The conductor pulled his watch again and looked toward the engine. “Could be he’s asleep in his seat. I got to do a walk-through anyways.” He went up into the first coach and five minutes later August saw him come out of the last car, wave, and then shake his head. The agent had told him this was the only train from St. Frank today, but August was not yet at the age of worry, and what would happen tomorrow was for his mother to fret about. He left the station and walked through town looking in shop windows and wondering what it would be like to have any money at all.

***

THE MOOSE lodge trip was back at twelve-thirty, and he wanted to find his mother before he ate and went to sleep. The crew was racing to clean up the spilled root beer, popcorn, hot-dog chili, puke, tobacco spit, and stepped-out ready-mades. His mother was in the kitchen, helping the cooks make sandwiches for the two o’clock general excursion. Her hair was half down, her apron smudged with ketchup. He could smell the morning’s sweat on her.

When she noticed him at her elbow, alone, she grabbed his arm hard and pushed him through the swinging door into the restaurant. “Where’s your father?”

“I met the one train he’d be on and he wasn’t on it.”

She dug a fingernail into his biceps. “You must’ve missed him.”

“Ow.” He pulled back. “That train was empty when it left, Mom.”

She dropped her hands against her apron. “He must’ve run into trouble with those people.”

August couldn’t imagine what kind of trouble she was talking about. “Can I turn in?”

She looked at him as though seeing him for the first time. “Sure, sure. You go back on at eight?” She ran a finger through his hair and saw the cinders peppering his scalp. “How’s your back?”

“All right.” He pulled in a notch on his belt. “The second engineer said he’d find me a short-handled coal scoop that I can swing better.”

“I can tell it hurts.”

“It’s not nothing. The worst part is the sweating.”

She lowered her voice. “You have any more loose bowels from the heat?”

He rolled his eyes. “No. Engineer told me to drink a spoonful of coal ashes in a glass of water.”

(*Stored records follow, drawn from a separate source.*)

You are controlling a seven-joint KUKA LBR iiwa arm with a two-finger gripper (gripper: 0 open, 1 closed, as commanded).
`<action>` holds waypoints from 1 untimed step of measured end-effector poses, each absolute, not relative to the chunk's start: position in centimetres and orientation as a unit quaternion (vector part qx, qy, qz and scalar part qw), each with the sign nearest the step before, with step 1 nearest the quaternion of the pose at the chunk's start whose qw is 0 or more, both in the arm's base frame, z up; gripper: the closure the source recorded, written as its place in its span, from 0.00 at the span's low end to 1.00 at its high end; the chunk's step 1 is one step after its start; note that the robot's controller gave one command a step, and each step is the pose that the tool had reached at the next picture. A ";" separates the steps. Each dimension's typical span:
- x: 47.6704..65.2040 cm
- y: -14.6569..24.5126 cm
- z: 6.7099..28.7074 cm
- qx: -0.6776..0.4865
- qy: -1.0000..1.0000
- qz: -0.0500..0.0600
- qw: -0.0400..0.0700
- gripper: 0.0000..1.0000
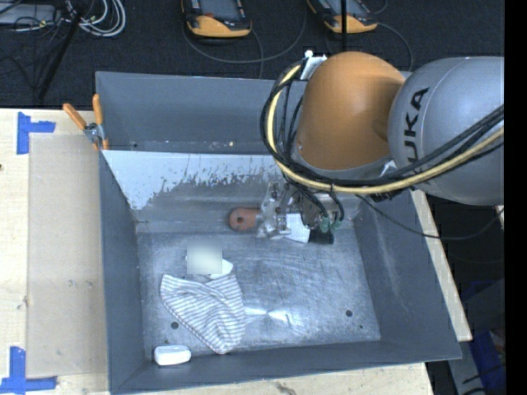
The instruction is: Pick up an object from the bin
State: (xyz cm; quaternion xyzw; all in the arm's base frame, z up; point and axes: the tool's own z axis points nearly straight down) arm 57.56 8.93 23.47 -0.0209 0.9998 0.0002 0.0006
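Gripper [280, 219], grip state unclear, just beside brown lump [243, 218]; striped cloth [206, 309] well apart.

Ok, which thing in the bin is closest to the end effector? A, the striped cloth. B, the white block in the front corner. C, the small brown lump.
C: the brown lump lies right beside the end effector, while the striped cloth and the white block lie farther off, toward the front left.
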 end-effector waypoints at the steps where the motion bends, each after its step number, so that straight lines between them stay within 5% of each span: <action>1: 56.0 13.1 14.9 -0.065 0.998 0.000 -0.002 0.00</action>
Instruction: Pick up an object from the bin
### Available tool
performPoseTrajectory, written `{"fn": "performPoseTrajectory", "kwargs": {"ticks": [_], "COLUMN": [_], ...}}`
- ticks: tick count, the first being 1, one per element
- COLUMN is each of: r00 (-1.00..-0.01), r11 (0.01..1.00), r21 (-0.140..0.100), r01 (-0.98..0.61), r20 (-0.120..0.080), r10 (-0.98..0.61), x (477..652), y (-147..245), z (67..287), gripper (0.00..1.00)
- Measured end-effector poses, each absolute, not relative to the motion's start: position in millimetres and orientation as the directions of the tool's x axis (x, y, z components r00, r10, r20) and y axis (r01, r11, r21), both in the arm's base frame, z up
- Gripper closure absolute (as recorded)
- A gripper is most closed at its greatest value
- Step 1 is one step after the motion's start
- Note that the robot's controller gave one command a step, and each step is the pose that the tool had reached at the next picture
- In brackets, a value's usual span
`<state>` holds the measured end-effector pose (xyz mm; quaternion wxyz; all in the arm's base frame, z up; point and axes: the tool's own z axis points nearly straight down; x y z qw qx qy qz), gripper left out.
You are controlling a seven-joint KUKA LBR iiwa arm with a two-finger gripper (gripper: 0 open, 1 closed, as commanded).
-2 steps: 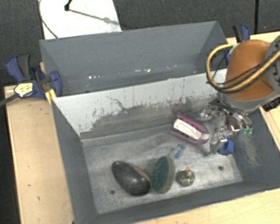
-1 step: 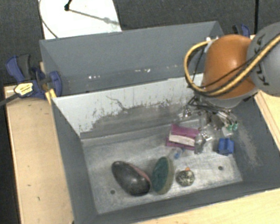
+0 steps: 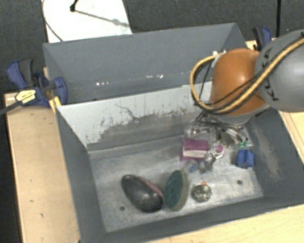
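**A:** Where does the arm stand?

**B:** It reaches in from the right. Its gripper (image 3: 207, 159) hangs low over the right half of the grey metal bin (image 3: 125, 163), beneath the rounded orange cover (image 3: 236, 82) on the wrist.

**A:** Is the pincer released or clenched?

**B:** That cannot be told, because cables and the wrist body crowd the tip.

**A:** Which thing is nearest to it?

**B:** A small purple rectangular block (image 3: 193, 148). It sits right against the gripper, on the side toward the bin's middle. Whether it is grasped or merely touched cannot be told.

**A:** And the rest?

**B:** A small blue plastic block (image 3: 243, 158) lies just beside the gripper, toward the right wall. Three things lie in a row along the front of the floor. A dark oval stone-like lump (image 3: 141, 192) is farthest from the gripper. A green oval pad (image 3: 175, 190) rests up against it. A small speckled ball (image 3: 201, 192) lies just beside the pad, near the gripper but apart from it.
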<state>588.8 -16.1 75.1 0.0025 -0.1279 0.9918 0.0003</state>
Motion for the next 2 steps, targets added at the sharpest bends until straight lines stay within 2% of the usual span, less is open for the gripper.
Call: {"fn": "performPoseTrajectory", "kwargs": {"ticks": [1, 2], "r00": [-0.967, -0.97], "r11": [0.967, 0.97], "r21": [-0.001, -0.003], "r01": [-0.254, -0.242], "r20": [-0.005, -0.01], "r10": [-0.254, -0.242], "x": [589.5, 583.1], "y": [-17, -20], "z": [78, 259], "gripper": [1.0, 1.0]}}
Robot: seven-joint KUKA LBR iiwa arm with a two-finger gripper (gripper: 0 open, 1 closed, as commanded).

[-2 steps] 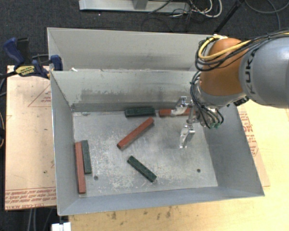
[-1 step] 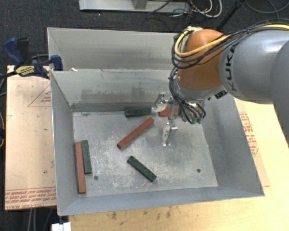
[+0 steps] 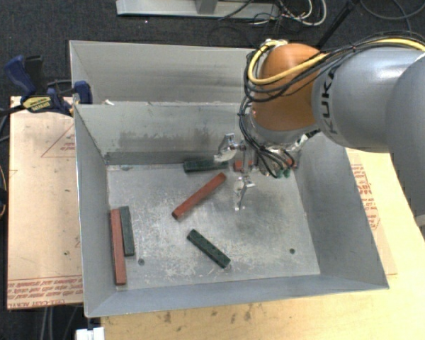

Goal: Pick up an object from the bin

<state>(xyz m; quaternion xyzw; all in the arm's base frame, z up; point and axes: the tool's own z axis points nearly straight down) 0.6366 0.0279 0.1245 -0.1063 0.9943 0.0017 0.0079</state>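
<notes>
While its jaws sit together, the end effector (image 3: 240, 201) hangs beside a flat reddish bar (image 3: 198, 196).

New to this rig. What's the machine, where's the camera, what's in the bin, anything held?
The camera looks down into a grey bin. The orange-capped robot arm reaches in from the right to pick something out. Five bars lie inside: a red-brown bar mid-bin, a dark green bar by the back wall, a second green bar near the front, a red bar and a slim green bar side by side at left. The jaws hang right of the red-brown bar, look shut, holding nothing.
</notes>
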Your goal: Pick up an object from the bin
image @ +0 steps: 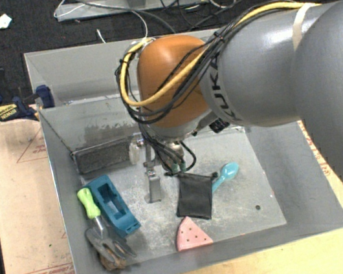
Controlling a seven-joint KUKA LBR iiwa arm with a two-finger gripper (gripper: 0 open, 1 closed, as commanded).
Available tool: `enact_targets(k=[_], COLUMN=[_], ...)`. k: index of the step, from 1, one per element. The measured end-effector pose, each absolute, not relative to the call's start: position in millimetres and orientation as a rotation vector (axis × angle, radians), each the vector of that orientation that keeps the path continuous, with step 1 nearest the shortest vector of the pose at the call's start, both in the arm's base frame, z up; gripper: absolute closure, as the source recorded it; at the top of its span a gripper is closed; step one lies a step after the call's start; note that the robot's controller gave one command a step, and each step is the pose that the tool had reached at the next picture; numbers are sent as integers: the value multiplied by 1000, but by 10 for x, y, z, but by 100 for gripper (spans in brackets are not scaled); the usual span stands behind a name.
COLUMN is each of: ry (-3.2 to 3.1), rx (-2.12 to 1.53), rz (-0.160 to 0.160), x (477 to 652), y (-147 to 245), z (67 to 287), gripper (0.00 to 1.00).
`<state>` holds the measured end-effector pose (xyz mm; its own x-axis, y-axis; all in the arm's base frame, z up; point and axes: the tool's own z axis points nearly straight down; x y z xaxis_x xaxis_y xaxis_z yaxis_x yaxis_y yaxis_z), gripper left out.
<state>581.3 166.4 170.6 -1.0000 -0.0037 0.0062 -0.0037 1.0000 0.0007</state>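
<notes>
The arm comes in from the right, its orange wrist cover (171, 77) wound with yellow and black cables, and sets the hand (156, 185) low over the middle of the grey metal bin (270, 214). The hand hangs above bare floor; whether it is spread wide or drawn narrow cannot be told from here.

The thing closest to it is a flat black square pad (193, 198), just to the right of the hand and slightly nearer, lying tilted on the floor. A light-blue plastic spoon (226, 173) rests at the pad's far right corner, its bowl pointing away to the right. Just near of the pad lies a pink triangular piece (192, 234) dotted with small holes.

On the left side of the bin a blue plastic block (115, 206) lies alongside a green-handled tool (88, 203), and a dull metal piece (110, 250) sits at their near end. A grey rectangular block (101, 156) lies against the far wall, left of the hand.
</notes>
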Motion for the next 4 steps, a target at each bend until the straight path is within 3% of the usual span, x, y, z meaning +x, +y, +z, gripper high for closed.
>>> enact_targets(k=[1, 2, 3, 4], ry=[-3142, -3110, -3103, -3142], rx=[1, 441, 506, 117], rz=[-3, -4, -4, -4], x=[5832, 5681, 5766, 5764], y=[1657, 1309, 1155, 874], z=[1749, 1812, 1733, 1744], gripper=[0, 0, 0, 0])
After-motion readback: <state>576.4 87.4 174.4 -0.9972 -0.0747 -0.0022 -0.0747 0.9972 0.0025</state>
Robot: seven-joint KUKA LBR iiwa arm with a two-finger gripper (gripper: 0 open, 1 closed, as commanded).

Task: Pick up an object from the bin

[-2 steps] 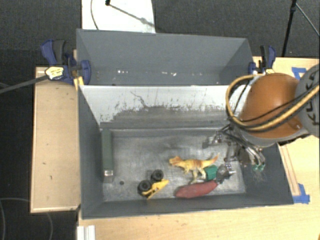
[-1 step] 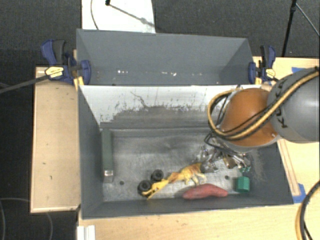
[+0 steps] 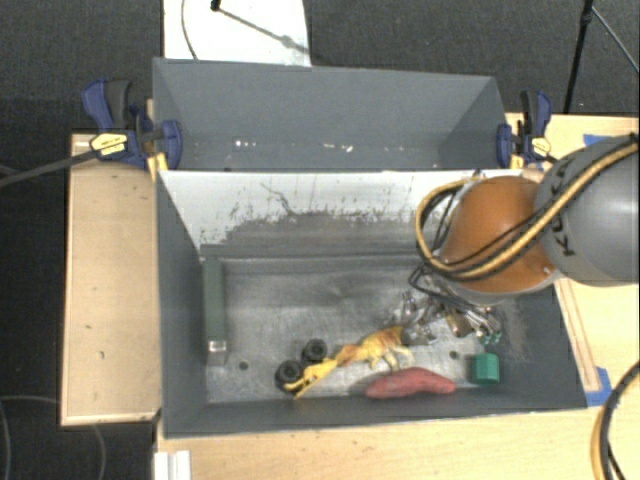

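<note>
Grey metal formed the bin [image 3: 190, 368], its sloped walls scuffed and its floor mostly bare. From the right the arm reached in, its wrist under a rounded orange cover [image 3: 495, 238] with yellow-and-black cables [image 3: 440, 230] looped around it. Below that cover the gripper [image 3: 425, 323] hung low over the right half of the floor, close to the front wall. Whether it was clenched or released I could not tell from where I stood; the metal parts there ran together.

Nearest to it lay a yellow toy figure [image 3: 355, 354], long and thin, stretched slantwise along the floor with its upper end just beside the gripper, perhaps touching it. Nothing could be made out as held. At the toy's lower left end sat two small black wheels [image 3: 300, 363]. In front of the toy, against the front wall, rested a red oblong piece [image 3: 410, 384], and just to its right stood a small green block [image 3: 485, 369]. Well apart, along the left wall, lay a dull grey-green bar [image 3: 214, 308].
</note>
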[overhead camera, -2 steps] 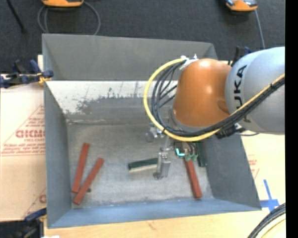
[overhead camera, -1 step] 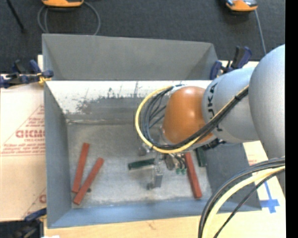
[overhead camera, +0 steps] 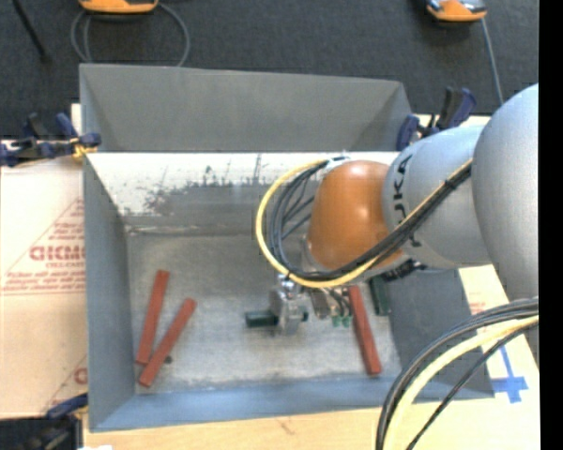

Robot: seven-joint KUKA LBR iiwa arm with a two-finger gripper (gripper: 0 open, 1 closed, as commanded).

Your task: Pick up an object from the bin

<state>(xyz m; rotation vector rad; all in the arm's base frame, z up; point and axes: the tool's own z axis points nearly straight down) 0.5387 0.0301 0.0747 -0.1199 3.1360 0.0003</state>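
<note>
My fingers [overhead camera: 288,315] are down near the floor of the bin [overhead camera: 108,279], about the middle and a bit toward the front wall. My orange wrist cover [overhead camera: 347,216] and the cable loops [overhead camera: 272,216] hang right above them and hide a lot, so honestly I can't tell if they're spread or pressed together.

The thing I'm at is a small dark green piece [overhead camera: 259,321]. It lies flat on the bin floor and pokes out to the left from right at my fingers. One end is at the tips, but whether it's actually between them or only beside them, no idea.

Other stuff in here: a right stick [overhead camera: 365,334], red, just on my right side, running from back to front with its far end tucked under my wrist. There's a tiny green bit [overhead camera: 341,322] between that stick and my fingers. Well apart on the left side lie a left stick [overhead camera: 153,315] and a slanted stick [overhead camera: 167,342], both red, side by side, with their lower ends close together near the front-left corner.
</note>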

Elsie seemed alarmed. “Did it work?”

“Dried me right up.” He gave her a smile. “Now quit worrying about everything.”

***

SOME OF THE MOOSE LODGE MEN had come on board already drunk and eager to fight with members of their fellow lodge from across the river. Sam shoved four men apart for twenty minutes and spent another half hour wrestling two of them into the brig. By the end of the run he was tired and his shoulder was sprung, but the captain told him to play for the two o’clock trip. He barely had time to sew his vest buttons back on before climbing the bandstand and catching the downbeat from the drummer. The first tune was “Japanese Sandman,” jacked up in tempo, and he felt he was an eighth beat behind everyone else, playing uphill into the alto sax and clarinet duel in the middle. Several young Vicksburg couples began dancing badly, tripping, kicking shins on their turns, and Sam hung on. The next tune was a waltz, and then he got on top of the following fox-trot and stayed there. As the dance deck heated up, sweat began to sting his eyes; then the boat pulled out and the breeze came through, fluttering the bleached tablecloths. Between tunes he watched the floor, looked at faces, tried to read minds, studied the men lurking against the white-enameled stanchions, hoping to see Ted, maybe a Skadlock, or just someone whose face showed inexplicable guilt or longing. He imagined that by now the little girl could be anywhere on the boat’s downbound route, because that was the one connection he understood, that someone saw her and had to have her, someone near the river’s fogs, within reach of the big boat’s whistle and the pull of the blasting calliope.